• _Data provided_
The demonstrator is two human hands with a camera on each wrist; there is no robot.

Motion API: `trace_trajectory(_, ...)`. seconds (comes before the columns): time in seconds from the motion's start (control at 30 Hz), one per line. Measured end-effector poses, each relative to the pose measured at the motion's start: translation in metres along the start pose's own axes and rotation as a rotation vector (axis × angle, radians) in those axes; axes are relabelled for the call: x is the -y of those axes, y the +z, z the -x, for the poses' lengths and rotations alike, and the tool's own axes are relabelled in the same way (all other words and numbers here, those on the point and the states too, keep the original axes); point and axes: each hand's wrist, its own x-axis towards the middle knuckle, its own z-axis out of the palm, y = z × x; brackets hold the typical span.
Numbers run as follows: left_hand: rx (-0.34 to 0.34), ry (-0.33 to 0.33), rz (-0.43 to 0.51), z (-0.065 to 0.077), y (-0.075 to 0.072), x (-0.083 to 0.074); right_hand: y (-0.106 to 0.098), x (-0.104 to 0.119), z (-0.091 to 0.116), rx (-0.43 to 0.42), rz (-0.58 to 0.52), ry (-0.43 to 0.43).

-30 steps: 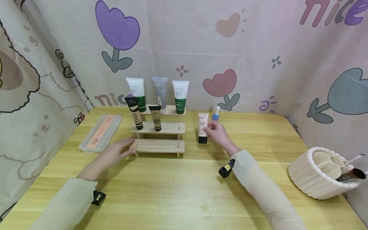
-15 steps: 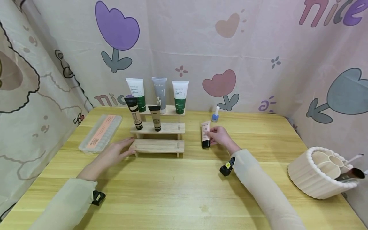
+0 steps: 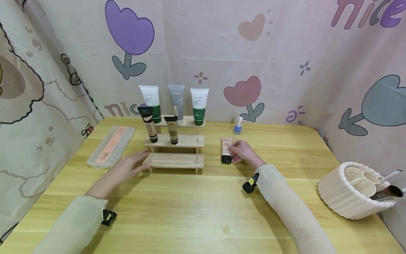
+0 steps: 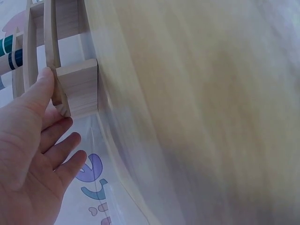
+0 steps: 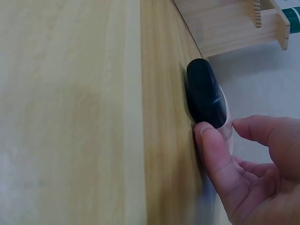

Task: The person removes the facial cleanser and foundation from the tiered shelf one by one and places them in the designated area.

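In the head view my right hand (image 3: 243, 151) pinches a pale pink BB cream tube (image 3: 226, 144) by its right side, between thumb and fingers. Its black cap (image 5: 205, 93) points toward me, close to the table surface in the right wrist view. My left hand (image 3: 130, 166) holds the left end of the lowest tier of a three-tier wooden display stand (image 3: 174, 161), thumb on the board and index finger at its end; the other fingers spread loosely. Two small black-capped tubes, one beige (image 3: 150, 127) and one tan (image 3: 172, 131), stand on the middle tier.
On the top tier stand two white-and-green tubes (image 3: 199, 106) and a grey tube (image 3: 177, 106). A blue nail polish bottle (image 3: 238, 127) is behind my right hand. Left lies a clear plastic case (image 3: 111, 146); right, a cream ribbed holder (image 3: 345, 197) with brushes.
My right hand has drawn the BB cream tube slightly toward me, away from the nail polish bottle, tilting it and then straightening it. My left hand has stayed on the stand.
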Motion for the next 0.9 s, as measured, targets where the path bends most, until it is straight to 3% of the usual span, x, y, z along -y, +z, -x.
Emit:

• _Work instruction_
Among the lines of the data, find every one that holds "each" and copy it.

• _Exercise output_
The demonstrator is two human hands with a camera on each wrist; there is no robot.
Motion API: `trace_trajectory(_, ...)`. seconds (comes before the columns): time in seconds from the motion's start (control at 30 Hz), one per line. Measured end-effector poses, each relative to the pose measured at the motion's start: translation in metres along the start pose's own axes and rotation as a rotation vector (axis × angle, radians) in those axes; axes are relabelled for the call: x is the -y of those axes, y the +z, z the -x, for the poses' lengths and rotations alike, and the tool's own axes are relabelled in the same way (all other words and numbers here, those on the point and the states too, keep the original axes); point and axes: each hand's wrist, its own x-axis towards the middle knuckle, its own z-axis out of the palm, y = z × x; brackets hold the typical span.

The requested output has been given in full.